Practical Conclusions

  • Choose your bed for the position you actually spend the most time in – for most people, that is the side position.
  • Side sleepers: look for sink-in depth for shoulder and pelvis, with the waist supported; use a higher pillow.
  • Back sleepers: a flatter pillow, with a surface that supports the spine's natural S-shape.
  • Combination sleepers are normal – changing position at night is part of healthy sleep; the surface should make movement easy.
  • For nighttime heartburn, sleeping on the left side may be worth a try (thin but consistent data).
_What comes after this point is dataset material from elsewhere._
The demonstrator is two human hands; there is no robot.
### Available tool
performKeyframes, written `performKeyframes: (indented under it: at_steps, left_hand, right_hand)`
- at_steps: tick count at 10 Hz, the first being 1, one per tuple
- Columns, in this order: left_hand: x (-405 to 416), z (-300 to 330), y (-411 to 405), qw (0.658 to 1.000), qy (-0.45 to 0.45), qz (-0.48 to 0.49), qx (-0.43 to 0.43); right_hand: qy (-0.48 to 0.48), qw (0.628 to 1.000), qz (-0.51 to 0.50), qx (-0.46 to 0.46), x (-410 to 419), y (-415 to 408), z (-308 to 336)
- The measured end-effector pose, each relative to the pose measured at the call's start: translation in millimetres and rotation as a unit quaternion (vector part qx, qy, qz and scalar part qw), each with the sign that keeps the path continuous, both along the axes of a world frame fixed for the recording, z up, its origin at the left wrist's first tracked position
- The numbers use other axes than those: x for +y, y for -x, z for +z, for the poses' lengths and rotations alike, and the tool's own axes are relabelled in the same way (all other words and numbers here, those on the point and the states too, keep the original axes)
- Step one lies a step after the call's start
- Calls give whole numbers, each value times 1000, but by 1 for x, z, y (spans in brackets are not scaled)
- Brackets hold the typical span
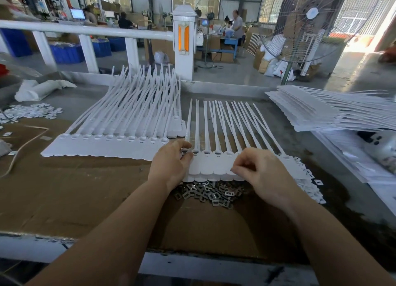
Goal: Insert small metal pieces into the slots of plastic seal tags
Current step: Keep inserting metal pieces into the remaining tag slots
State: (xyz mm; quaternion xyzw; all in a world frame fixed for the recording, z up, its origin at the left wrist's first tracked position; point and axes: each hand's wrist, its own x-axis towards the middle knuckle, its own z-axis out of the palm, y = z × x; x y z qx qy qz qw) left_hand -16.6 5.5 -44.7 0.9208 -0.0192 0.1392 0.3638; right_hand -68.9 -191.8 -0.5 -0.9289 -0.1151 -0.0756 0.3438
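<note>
A sheet of brown corrugated cardboard (85, 200) covered the near part of the grey worktable (81, 99), and everything for the job lay on or beside it. Far left of centre sat a tall fanned stack of white plastic seal-tag strips (120, 131), their long tails curving up and away toward a white railing (85, 29). At the right edge rested another stack of flat white tag sheets (321, 112), well apart from the hands.

Between those stacks, directly ahead, lay the working strip of joined white plastic seal tags (214, 159), flat tag ends toward the person and thin tails pointing away. Several of its slots near the left end showed metal already seated.

The left hand (173, 161) rested at the strip's left end, thumb and fingers curled and pinching a small metal piece (184, 152) at the leftmost slot. The right hand (260, 170) lay over the strip's right part, fingers curled down with the tips pressed together on the tag's near edge; whether they held a piece could not be told.

Just beneath the strip's near edge, between the two wrists, lay a heap of small rectangular metal clips (211, 193), each with a window cut through it. Small white plastic bits (310, 183) trailed along the strip's right side, and more (30, 112) lay scattered at far left.
</note>
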Motion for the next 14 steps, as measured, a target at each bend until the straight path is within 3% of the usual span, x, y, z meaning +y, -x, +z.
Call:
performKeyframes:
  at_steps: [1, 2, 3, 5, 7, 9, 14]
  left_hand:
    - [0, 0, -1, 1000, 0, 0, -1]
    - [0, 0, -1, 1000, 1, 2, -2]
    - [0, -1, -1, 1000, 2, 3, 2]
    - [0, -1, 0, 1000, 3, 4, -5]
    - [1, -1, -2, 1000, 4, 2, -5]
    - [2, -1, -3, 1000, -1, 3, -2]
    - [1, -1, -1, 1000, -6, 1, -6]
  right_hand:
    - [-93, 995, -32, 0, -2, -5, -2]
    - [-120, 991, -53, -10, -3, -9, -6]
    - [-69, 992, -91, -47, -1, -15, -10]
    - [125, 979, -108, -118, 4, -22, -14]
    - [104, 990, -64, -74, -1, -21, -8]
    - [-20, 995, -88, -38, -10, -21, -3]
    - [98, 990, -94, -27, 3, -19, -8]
Frequently asked questions

In which position do most people sleep?

On their side: objective measurements of 664 adults showed an average of 54% of time in bed on the side, 38% on the back and 7% on the stomach. The share of side sleeping increases further with age.
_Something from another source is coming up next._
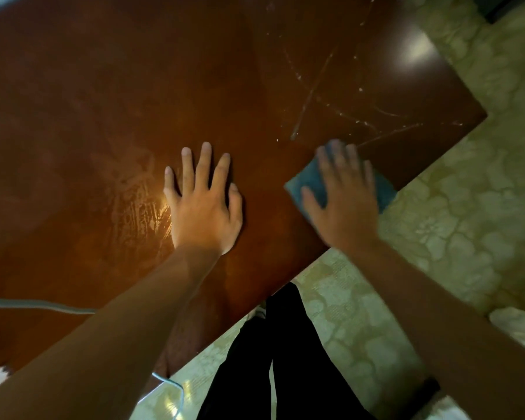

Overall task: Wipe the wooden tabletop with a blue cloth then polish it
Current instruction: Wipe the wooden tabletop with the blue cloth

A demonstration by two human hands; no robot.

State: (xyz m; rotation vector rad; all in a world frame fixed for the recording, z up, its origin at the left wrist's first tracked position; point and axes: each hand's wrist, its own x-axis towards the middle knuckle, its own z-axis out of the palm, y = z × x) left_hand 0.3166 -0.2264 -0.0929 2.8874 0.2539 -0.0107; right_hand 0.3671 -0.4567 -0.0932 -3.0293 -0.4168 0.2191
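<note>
Flat hands (202, 204) on tabletop (103, 86), right (343, 195) on cloth (385, 189)

Blue cloth on a scratched wooden tabletop

The tabletop (134, 86) is dark reddish-brown and glossy, with pale scratches and white specks toward its far right corner and a streaky, smeared patch catching light near its middle. The blue cloth (311, 181), folded flat and blurred, lies at the near right edge, partly covered by a flat palm.

Left hand (202, 204) flat, fingers spread; right hand (343, 195) blurred, seemingly flat too.
</note>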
Is there one healthiest sleeping position?

No, research knows of none. What is established: the sleep surface must suit your preferred position so the spine stays aligned – and changing position during the night is normal.

Does sleeping on the left side help against heartburn?

A meta-analysis shows less nighttime acid exposure in the left-side position than on the back or right side. The data basis is small – but as a simple self-experiment, the left side is worth a try; persistent reflux belongs in medical care.

Does side sleeping cause shoulder pain?

This is scientifically unresolved: studies reach contradictory results, and the direction of the association (position causing pain, or the other way round) remains open. What certainly makes sense: a sleep surface that lets the shoulder sink in with little pressure.

Sources & studies

All factual statements in this article are based on the following independent sources:

  1. Skarpsno ES et al. (2017): Sleep positions and nocturnal body movements based on free-living accelerometer recordings. Nature and Science of Sleep 9:267–275.
  2. De Koninck J et al. (1992): Sleep positions and position shifts in five age groups. Sleep 15(2):143–149.
  3. Verhaert V et al. (2011): Ergonomics in bed design – spinal alignment and sleep parameters. Ergonomics 54(2):169–178.
  4. Kovacs FM et al. (2003): Effect of firmness of mattress on chronic non-specific low-back pain. The Lancet 362:1599–1604.
  5. Simadibrata DM et al. (2023): Left lateral decubitus sleeping position is associated with improved GERD symptoms – meta-analysis. World J Clin Cases 11(30):7329–7336.
  6. Kempf B, Kongsted A (2012): Association between the side of unilateral shoulder pain and preferred sleeping position. JMPT 35(6):467–473.
  7. Holdaway LA et al. (2018): Is sleep position associated with glenohumeral shoulder pain and rotator cuff tendinopathy? BMC Musculoskeletal Disorders 19:408.

Note: This article provides general knowledge and does not replace medical advice. Persistent complaints should be clarified by a doctor.